| Work task |
Only the lines holding "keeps" are wanted here; copy each from the listing.

....................

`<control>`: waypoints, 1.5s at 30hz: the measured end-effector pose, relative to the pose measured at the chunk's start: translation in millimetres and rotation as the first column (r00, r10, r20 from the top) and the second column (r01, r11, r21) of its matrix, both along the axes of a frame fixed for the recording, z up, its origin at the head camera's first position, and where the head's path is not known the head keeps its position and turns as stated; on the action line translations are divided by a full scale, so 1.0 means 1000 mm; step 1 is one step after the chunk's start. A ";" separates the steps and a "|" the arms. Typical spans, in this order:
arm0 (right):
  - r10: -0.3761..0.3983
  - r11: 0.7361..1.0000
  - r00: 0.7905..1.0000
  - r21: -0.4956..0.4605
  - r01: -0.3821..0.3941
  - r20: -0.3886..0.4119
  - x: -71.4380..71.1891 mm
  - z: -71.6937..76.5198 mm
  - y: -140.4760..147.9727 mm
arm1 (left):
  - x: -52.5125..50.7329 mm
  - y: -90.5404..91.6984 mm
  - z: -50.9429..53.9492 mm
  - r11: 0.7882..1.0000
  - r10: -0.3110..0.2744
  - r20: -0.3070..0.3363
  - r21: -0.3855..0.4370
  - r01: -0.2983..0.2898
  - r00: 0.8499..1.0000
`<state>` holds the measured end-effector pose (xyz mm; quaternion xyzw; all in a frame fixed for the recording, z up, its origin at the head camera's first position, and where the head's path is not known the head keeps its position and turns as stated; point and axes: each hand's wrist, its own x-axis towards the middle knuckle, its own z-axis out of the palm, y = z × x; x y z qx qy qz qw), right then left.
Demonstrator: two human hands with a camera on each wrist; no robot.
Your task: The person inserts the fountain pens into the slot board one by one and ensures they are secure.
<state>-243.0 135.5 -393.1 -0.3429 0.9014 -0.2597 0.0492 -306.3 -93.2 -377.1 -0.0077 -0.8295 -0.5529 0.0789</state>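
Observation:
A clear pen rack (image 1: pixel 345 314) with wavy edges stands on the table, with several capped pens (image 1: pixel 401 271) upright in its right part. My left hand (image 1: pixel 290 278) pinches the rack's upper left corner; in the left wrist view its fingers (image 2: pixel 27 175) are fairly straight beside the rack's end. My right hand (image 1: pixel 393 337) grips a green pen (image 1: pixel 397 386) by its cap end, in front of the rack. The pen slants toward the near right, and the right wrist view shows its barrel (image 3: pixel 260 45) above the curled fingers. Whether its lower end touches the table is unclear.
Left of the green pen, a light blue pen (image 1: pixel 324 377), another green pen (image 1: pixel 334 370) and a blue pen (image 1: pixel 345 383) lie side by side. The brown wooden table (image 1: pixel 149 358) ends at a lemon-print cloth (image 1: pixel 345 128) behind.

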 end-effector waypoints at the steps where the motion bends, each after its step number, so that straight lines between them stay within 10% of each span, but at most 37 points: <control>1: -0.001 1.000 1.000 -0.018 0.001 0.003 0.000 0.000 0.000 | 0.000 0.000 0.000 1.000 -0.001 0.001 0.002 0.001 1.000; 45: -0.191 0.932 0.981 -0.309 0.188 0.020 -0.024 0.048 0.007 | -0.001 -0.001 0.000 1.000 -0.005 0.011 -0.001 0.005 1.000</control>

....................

| Result of this exercise |
`<control>`: waypoints, 1.5s at 30hz: the measured end-effector pose, relative to the pose measured at the chunk's start: translation in millimetres and rotation as the first column (r00, r10, r20 from the top) and the second column (r01, r11, r21) of its matrix, both along the axes of a frame fixed for the recording, z up, its origin at the head camera's first position, and where the head's path is not known the head keeps its position and turns as stated; on the action line translations are divided by a full scale, so 1.0 means 1000 mm; step 1 is one step after the chunk's start. A ";" separates the steps and a "|" the arms. Typical spans, in this order:
`<state>` holds the measured end-effector pose (xyz mm; quaternion xyzw; all in a frame fixed for the recording, z up, its origin at the head camera's first position, and where the head's path is not known the head keeps its position and turns as stated; point and axes: each hand's wrist, its own x-axis towards the middle knuckle, its own z-axis out of the palm, y = z × x; x y z qx qy qz qw), right then left.

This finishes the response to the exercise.